What the task asks >> Leaving the pictures aside, write out the whole listing below exactly.
START Stored data
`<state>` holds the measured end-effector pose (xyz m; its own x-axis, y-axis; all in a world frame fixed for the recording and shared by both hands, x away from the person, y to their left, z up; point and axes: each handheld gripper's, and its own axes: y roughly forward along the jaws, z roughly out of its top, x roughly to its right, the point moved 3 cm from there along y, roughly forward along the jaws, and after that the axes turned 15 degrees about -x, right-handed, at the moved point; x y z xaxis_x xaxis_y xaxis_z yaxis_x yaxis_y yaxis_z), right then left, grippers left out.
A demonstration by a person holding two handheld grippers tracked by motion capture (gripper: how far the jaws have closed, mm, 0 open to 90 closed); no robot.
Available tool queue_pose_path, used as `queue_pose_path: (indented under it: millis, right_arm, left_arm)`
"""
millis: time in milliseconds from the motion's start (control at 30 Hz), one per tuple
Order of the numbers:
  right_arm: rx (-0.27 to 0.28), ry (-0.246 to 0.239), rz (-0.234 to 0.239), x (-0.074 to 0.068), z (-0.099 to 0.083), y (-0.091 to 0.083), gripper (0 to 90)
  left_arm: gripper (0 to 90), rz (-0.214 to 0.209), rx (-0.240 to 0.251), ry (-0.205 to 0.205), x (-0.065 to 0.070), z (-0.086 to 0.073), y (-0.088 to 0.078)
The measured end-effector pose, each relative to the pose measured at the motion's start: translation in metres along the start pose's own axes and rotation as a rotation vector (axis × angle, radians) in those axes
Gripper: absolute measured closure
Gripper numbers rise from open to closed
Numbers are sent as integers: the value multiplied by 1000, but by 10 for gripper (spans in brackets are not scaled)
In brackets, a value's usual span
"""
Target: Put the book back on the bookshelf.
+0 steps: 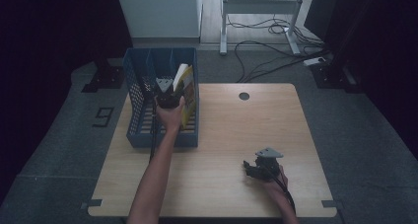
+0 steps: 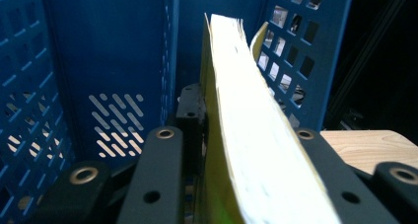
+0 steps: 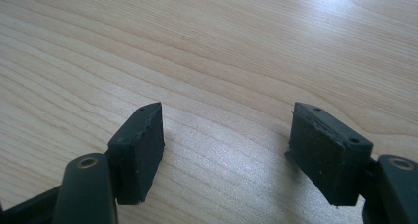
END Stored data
Solution to this task >>
`<state>` holds the measured end-effector pose (xyz m; its own x-axis, y-axis; all in a world frame fixed for the recording and shared by both hands, x away from the person, y to their left, z up; point and axes: each handheld gripper's, and its own axes: y roughly forward along the jaws, z roughly out of its top, x roughly to its right, the point moved 3 cm from there along y, roughly forward along the jaws, and after that the axes turned 15 degrees about -x, right-handed, at the moved point; x y z xaxis_x xaxis_y xaxis_z yaxis_x yaxis_y yaxis_z), right then left, grippers left out.
A demonstration by a person holding two handheld grippers tracked by motion capture (gripper: how far the jaws have closed, mm, 0 open to 90 closed); no robot.
Available tool queue_pose_path, used as `queue_pose_path: (indented under it: millis, right_arm, left_arm)`
"""
millis: time in milliseconds from the motion's start (control at 30 Hz), one per tuple
Order of the numbers:
  right_arm: rx (-0.27 to 0.28), ry (-0.246 to 0.239), rz (-0.234 to 0.239), x (-0.074 to 0.068), z (-0.099 to 0.083), y (-0.091 to 0.083), gripper (0 to 90)
  left_arm: gripper (0 to 90), rz (-0.214 to 0.209), rx (-0.240 to 0.251), ry (-0.205 to 0.205), x (-0.065 to 0.070), z (-0.086 to 0.073), y (-0.088 to 0.078)
The measured end-effector pose, each relative to the pose measured at the motion's start: translation in metres along the start pose's own axes and rotation as a rotation vector (axis × angle, radians) in those axes
Gripper: absolute measured closure
Gripper numbers rise from open to closed
Numbers are sent as integers: the value multiplied by 1000, but by 10 for gripper (spans in brackets are not scaled)
In brackets, a value's usual span
"""
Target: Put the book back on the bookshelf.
+0 steps: 
+0 steps: 
+0 steps: 

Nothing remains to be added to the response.